On Mar 11, 2009, at 3/113:06 PM , Francisco Peredo wrote:

> Hi!
> My first contact with an ORM was EOF... an ever since I have felt that
> nothing compares to it ;-).
> The thing is, I have had to work with JPA/Hibernate for a few years  
> now...
> and I feel it has some weaknesses I really do not like, I am  
> thinking about
> "switching to cayenne" but first i would like to be sure that  
> Cayenne does
> not have this weaknesses too.
> List of weaknesses in JPA/Hibernate:
> -No way to manage an object that "will be persisted", in JPA/ 
> Hibernate if
> you call entityManager.persist(object) and the database does not  
> support
> sequences (like MS-Sql) an insert will be triggered, and if any of  
> the non
> nullable fields of the objects is null, it will crash. If your  
> object has a
> compound primery key, things get worse, because the entityManager  
> can not
> deal with it until the compound primary key is set, and if you  
> compound
> primary key is formed by foreign keys pointing to objects that are  
> new too,
> that means you will not be able to save stuff with with a simple  
> single call
> to entityManager.persist to one of the objects, cascading will not  
> help you
> (I really miss something "magic" like ObjectContext.commitChanges() )
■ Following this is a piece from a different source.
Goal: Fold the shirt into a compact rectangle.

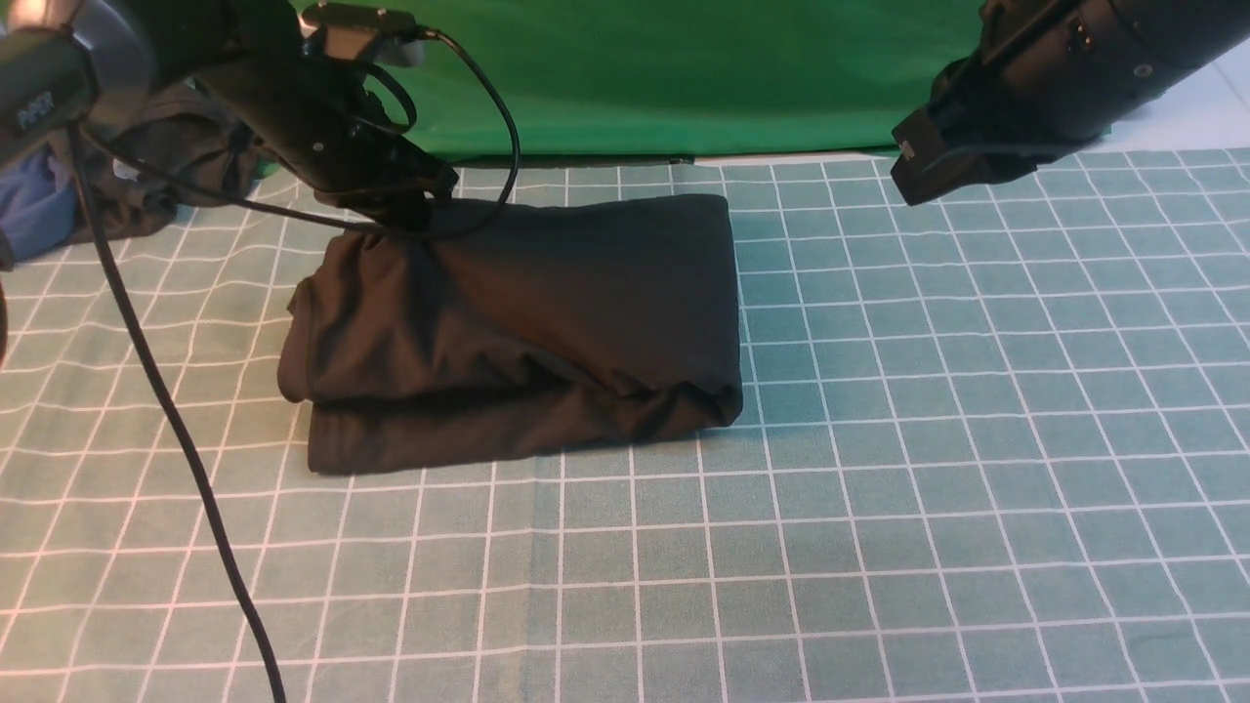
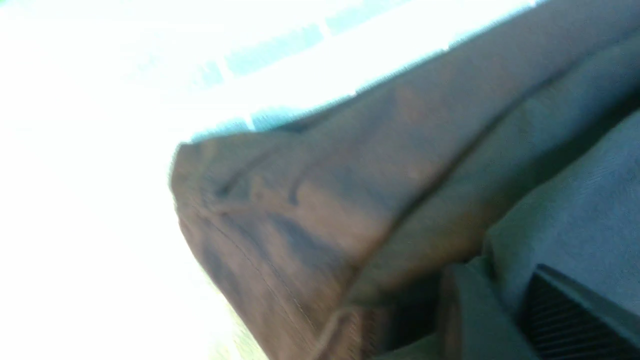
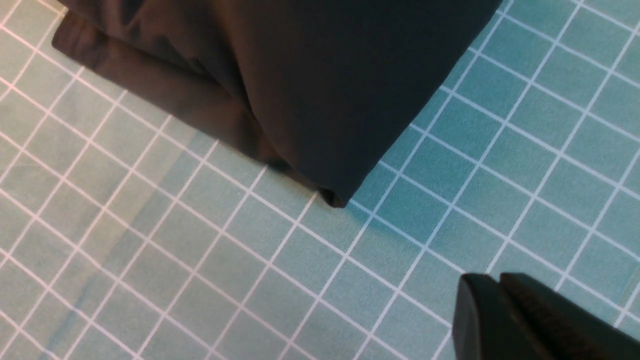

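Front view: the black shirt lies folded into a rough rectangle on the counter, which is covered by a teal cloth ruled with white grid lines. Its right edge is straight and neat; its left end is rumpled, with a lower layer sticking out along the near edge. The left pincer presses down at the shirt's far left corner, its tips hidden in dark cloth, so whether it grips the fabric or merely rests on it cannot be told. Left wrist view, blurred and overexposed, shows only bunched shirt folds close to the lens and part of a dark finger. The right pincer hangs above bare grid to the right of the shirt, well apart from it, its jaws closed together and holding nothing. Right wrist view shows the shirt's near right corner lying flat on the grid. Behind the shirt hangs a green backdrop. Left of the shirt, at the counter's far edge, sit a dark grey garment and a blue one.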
I routinely: objectContext.newObject(Foo.class);

with objects that have required fields, etc. Cayenne will mark this as  
an object in state "NEW" (as opposed to transient, which is an  
unmanaged object).
I've had no issues with compound primary keys which are also FK's.  
(make sure toDepPK is checked on the proper side of teh relationship  
in the modeler).

> -No easy way to know if "an object is dirty" (if it has changed/ 
> deleted
> since it was read from the database, there is just no API for that),  
> and
> since you can not know what objects will be persisted, and what  
> object have
> changed, and what objects will be deleted from database, that means  
> you can
> not easily create an unified API for centralized polymorphic  
> validation
> (that is no easy way to create validateForSave, or validateForDelete)

Sure. You can query the object context for all modified objects.
You can also directly check the state of an object (MODIFIED, NEW,  
Of those, only COMMITTED implies that an object is managed, stored in  
the db, and unmodified since it's fetch.
I've used this to do things like implementing object "histories"  
stored to the db.

> -No real equivalent for validateForXXX, JPA lifecycle callbacks are  
> not
> match for validateForXXX because you can not query the database  
> during the
> lifecycle callbacks, and if you throw an exception inside a lifecycle
> callback, the JPA/Hibernate entityManager enters an invalid state,  
> and after
> that you can not continue to use your POJOs, you have to start over  
> with a
> fresh entityManager... and without you modifications to the POJOs.  
> Note that
> Hibernate new validation framework does not offer a real solution  
> for this
> problem... and AFAIK JSR-000303 will not help with this either.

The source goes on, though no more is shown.